As I've said in another thread, having diabetes was a happy accident which led to my prostate cancer being discovered and dealt with.

Regarding the absence of a kidney


> I'd gone 35 years not realising I only had one of them.


 I think you'll find Mavis Locovan beats you hands down on that one!! :roll: :wink:


----------



## Rosbotham (May 4, 2008)

UncleNorm said:


> Regarding the absence of a kidney
> 
> 
> > I'd gone 35 years not realising I only had one of them.
> ...


Wasn't aware I was in an ailment competition!! :lol: :lol: I'm just happy they picked it up early enough that I could do something about it!


----------



## 747 (Oct 2, 2009)

This other test will be to confirm the results of the first one.

Namely, they found traces of blood in your alcohol stream. :?


----------



## UncleNorm (May 1, 2005)

747 said:


> This other test will be to confirm the results of the first one.
> 
> Namely, they found traces of blood in your alcohol stream. :?
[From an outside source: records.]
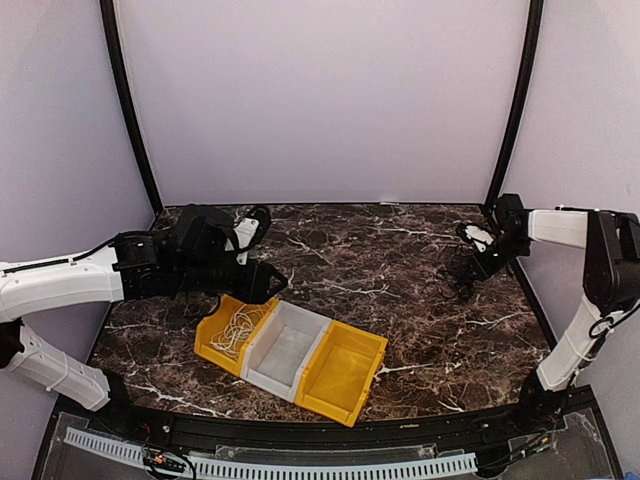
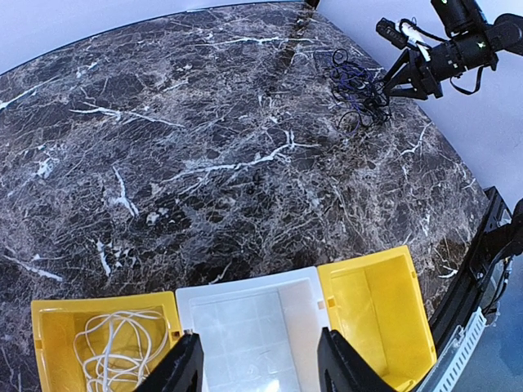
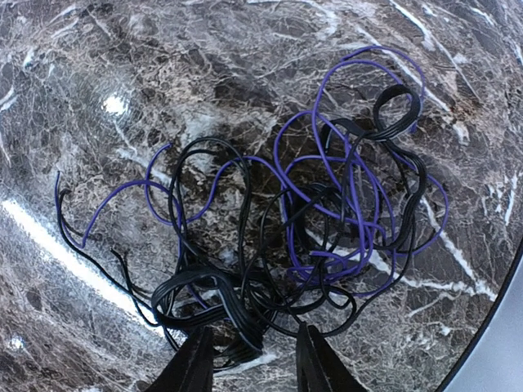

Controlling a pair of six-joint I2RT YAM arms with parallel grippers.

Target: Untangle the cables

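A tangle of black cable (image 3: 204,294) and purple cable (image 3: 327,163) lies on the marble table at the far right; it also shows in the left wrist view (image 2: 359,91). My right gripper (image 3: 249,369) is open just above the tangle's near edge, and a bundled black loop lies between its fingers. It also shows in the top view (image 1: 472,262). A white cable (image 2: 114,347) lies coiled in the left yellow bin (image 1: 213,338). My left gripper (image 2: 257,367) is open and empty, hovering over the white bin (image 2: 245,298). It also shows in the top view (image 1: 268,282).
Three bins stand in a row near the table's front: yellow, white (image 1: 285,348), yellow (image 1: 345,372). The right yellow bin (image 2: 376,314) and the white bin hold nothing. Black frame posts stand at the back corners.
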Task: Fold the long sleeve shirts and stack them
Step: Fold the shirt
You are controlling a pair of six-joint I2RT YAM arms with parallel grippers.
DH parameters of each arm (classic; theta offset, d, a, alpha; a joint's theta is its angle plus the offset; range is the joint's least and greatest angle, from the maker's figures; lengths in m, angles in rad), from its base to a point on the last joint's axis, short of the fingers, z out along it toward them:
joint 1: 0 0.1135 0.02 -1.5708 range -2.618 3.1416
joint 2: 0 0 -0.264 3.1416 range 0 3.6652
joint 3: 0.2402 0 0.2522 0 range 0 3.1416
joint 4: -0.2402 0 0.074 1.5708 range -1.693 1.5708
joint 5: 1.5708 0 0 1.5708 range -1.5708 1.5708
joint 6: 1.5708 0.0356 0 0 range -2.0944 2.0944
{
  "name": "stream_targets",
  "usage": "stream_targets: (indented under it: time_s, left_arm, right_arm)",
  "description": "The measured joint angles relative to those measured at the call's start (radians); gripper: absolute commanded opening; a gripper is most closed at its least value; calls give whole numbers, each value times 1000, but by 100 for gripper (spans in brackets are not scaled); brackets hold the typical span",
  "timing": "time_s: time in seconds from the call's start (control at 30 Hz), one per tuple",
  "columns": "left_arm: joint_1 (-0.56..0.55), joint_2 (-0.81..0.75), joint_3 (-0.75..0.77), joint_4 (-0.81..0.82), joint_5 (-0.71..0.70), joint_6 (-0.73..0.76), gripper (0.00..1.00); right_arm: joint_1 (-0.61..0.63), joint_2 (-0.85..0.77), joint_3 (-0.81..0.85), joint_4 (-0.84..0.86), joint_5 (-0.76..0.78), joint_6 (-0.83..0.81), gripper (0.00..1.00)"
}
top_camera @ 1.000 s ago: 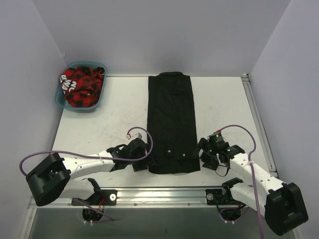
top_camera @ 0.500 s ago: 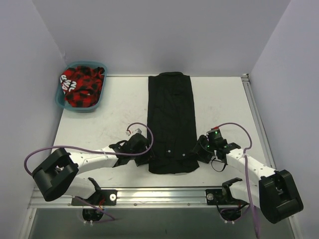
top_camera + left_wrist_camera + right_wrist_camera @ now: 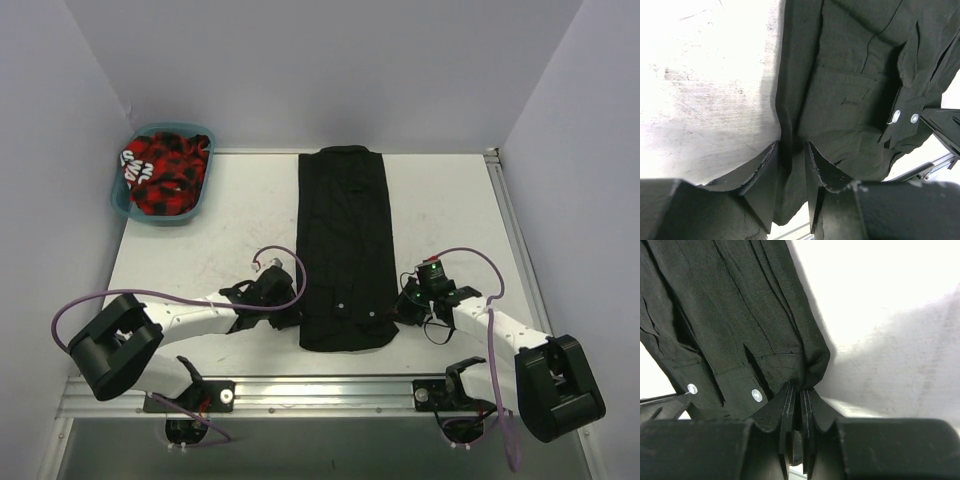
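Left wrist: left claw [image 3: 792,147], likewise right claw [image 3: 799,389], tight on finely woven black shirt [image 3: 840,75] (pale buttons [image 3: 896,116])

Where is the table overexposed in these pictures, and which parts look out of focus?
Left wrist: the table burns out to white at upper left, the black shirt keeps its weave, the left fingers are blurred near the lens. Right wrist: same glare on the table, right fingers soft. Top external: even light, sharp, shirt nearly featureless.
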Motion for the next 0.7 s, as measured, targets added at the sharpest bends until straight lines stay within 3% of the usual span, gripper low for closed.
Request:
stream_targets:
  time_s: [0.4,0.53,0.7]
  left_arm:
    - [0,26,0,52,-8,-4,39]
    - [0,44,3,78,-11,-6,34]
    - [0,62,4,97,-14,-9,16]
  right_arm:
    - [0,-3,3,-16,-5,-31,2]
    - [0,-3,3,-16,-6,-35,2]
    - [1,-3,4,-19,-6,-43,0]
chuckle chuckle :lol: :lol: :roll:


----------



## DTPCHEMICALS (Jul 24, 2006)

Test results show an unusual high reading on BP and blood tests.
I have to go for a Glucose tolerance test next week.

Dave p


----------



## ramblingon (Jul 15, 2009)

So often when we know we are going to have a test our blood pressure shoots up so first thing to say this may be transient so relax, second thing to say is why not try a strict low cholesterol diet and see if shifting some of the debris in your tubes will help lower your BP. the wonder supplement LYCOPENE ( tomato concentrate) http://www.leffingwell.com/lycopene.htm one a day is supposed to work wonders at lowering cholesterol take one aday, don't do any vigorous exercise if you are cold- warm up very gradually, and stay away from freezing fog. chill out some more and try not to worry.


----------



## Rosbotham (May 4, 2008)

DTPCHEMICALS said:


> I have to go for a Glucose tolerance test next week.
> 
> Dave p


That'll be the sugary drink - get bored waiting for a couple of hours - blood test one I described above. Take a good book...
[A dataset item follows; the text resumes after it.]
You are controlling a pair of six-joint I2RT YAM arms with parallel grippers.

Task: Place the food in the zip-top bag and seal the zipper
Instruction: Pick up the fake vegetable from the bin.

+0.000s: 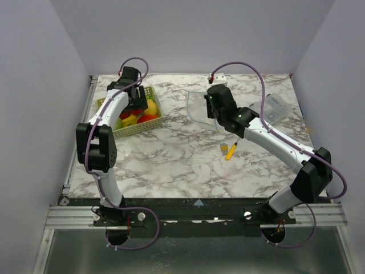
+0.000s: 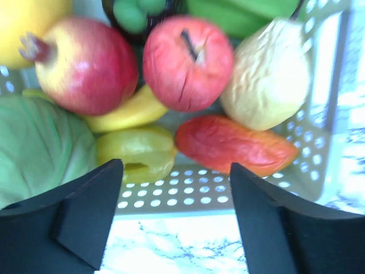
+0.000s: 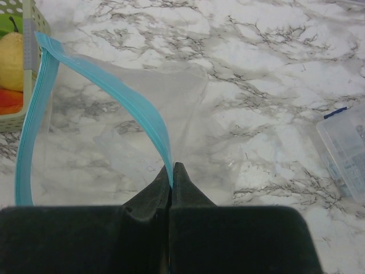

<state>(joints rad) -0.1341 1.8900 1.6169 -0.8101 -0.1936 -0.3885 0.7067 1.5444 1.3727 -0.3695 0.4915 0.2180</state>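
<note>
Marble-patterned tabletop (image 1: 171, 165), enclosed by plain pale walls (image 1: 188, 34). At far left you see the green basket (image 1: 149, 127) holding the food (image 2: 188, 63). The left claw (image 2: 175, 171) hangs over the basket's edge, jaws wide, gripping nothing. Right of centre, the bag (image 1: 197, 105) lies on the marble, its zipper (image 3: 142, 108) pinched in the closed right claw (image 3: 171, 171). A yellow stick (image 1: 229, 151) lies nearby, and a clear box (image 1: 275, 107) sits far right.
</note>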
On BP, be aware that if you are diabetic, they'll have more stringent targets for you than is the case for the general population.


----------



## DTPCHEMICALS (Jul 24, 2006)

Hi ramblington 
my BP was 140 /82 this morning. 135/90 six months ago
Cholesterol 4.2 previousely 3.9 six months ago.
I eat tomatoes every day and all the other dark coloured healthy fruits and veges.
Red meat once a week Chicken and fish three times a week each
Porridge oats for breccy.
I do not drink fizzzy pops, coke ., lemonade etc.
I like my whisky as it was made. :lol: 
I do not exercise enough. A bike ride is about 50 miles or so on a Suzuki 8) 
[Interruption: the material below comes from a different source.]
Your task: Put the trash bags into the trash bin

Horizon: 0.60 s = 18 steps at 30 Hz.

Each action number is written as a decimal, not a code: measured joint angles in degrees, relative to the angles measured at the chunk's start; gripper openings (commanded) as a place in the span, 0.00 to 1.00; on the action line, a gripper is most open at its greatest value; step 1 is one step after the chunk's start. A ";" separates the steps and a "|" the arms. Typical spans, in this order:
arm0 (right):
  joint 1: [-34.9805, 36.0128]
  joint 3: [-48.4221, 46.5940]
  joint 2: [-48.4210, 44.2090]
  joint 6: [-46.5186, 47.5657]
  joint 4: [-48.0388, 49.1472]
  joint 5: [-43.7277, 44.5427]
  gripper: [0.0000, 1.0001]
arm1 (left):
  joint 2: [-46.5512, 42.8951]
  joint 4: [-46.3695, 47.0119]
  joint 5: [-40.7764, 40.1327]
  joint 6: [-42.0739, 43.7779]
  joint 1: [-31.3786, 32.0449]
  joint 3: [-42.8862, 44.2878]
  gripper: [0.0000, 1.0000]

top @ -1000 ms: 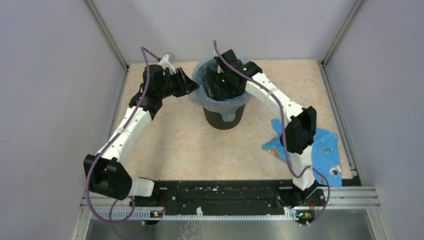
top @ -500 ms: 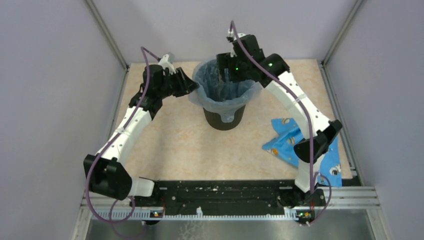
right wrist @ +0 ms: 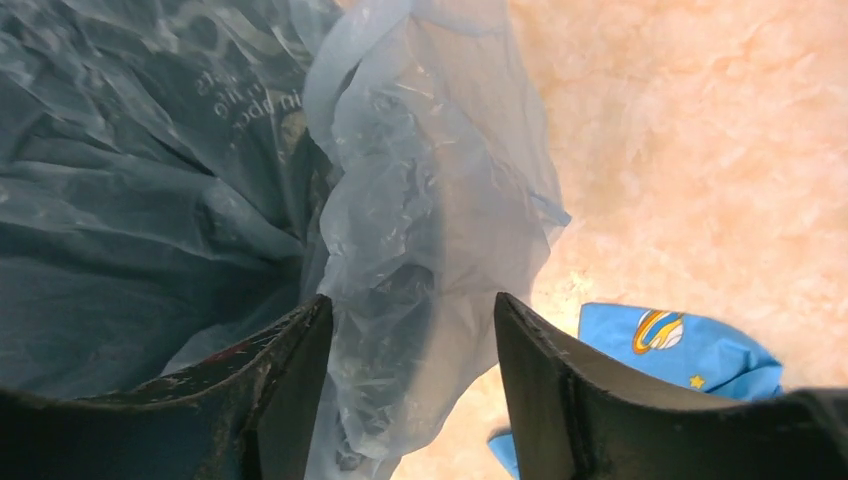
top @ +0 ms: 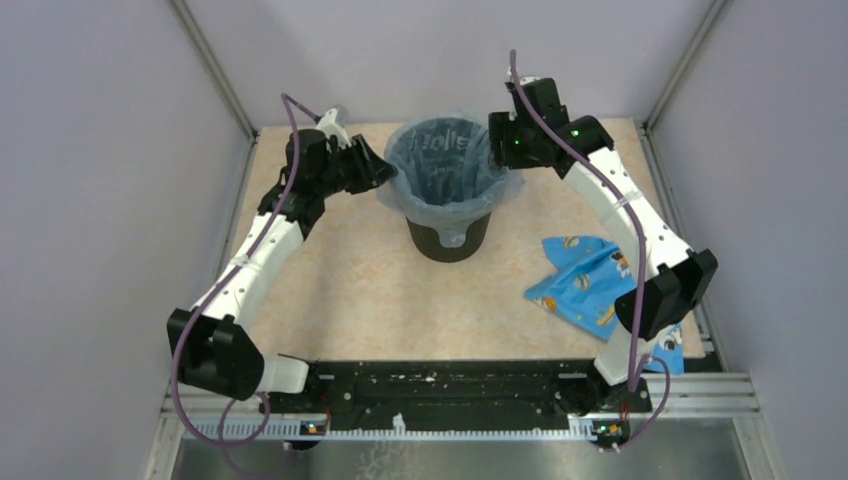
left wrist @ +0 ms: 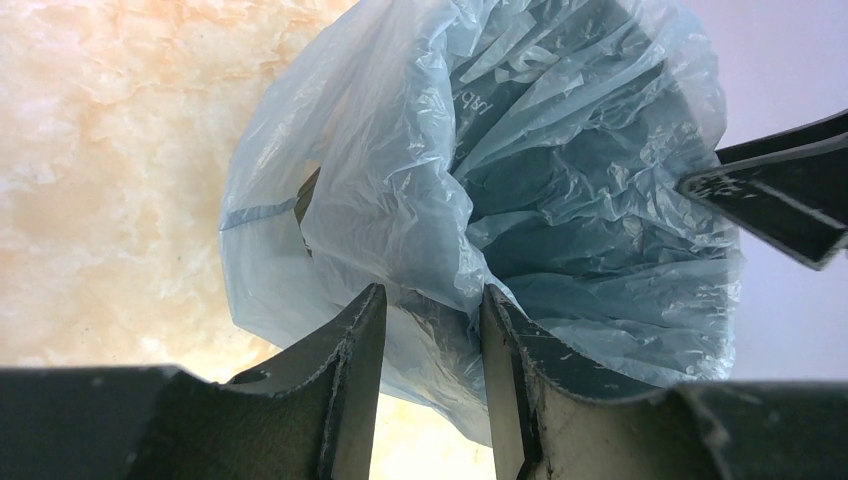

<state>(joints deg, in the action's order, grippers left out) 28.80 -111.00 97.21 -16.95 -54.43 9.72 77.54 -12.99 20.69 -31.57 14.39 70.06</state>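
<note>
The round black trash bin [top: 447,238] stands mid-table. A pale grey-blue trash bag [top: 445,165] lines it, its edge folded out over the rim. My left gripper [top: 385,172] sits at the bin's left rim. In the left wrist view this gripper [left wrist: 432,290] is shut on the bag's [left wrist: 560,150] folded edge over the rim, one finger inside and one outside. My right gripper [top: 497,140] hovers at the right rim. In the right wrist view it [right wrist: 412,300] is open, straddling the bag's [right wrist: 430,200] overhanging film, with a gap by the right finger.
A blue printed wrapper [top: 592,282] lies on the table to the bin's right, also seen in the right wrist view [right wrist: 690,350]. Grey walls and metal rails [top: 215,70] close in the table. The right gripper's finger [left wrist: 790,190] shows across the bin in the left wrist view.
My right arm rose out of the bin and swung right to its right rim, its jaws narrowing. The left arm and the bin stayed still.
</note>
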 measured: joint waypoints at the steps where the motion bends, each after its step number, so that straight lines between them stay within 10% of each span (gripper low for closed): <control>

Lady p has put tea out on smaller plates tonight.  
I have removed Macdonalds poi`s from sat nav :lol: 

Dave p


----------



## ramblingon (Jul 15, 2009)

Sounds like you are doing the best you can -but can you do better ?can you do without dairy produce and all red meat for a while, get things under control then you can cheat a bit, as you can see on the chart- processed tomato products have the most beneficial results, go for it, take control of your health, smaller plates are a brilliant idea......all the best. 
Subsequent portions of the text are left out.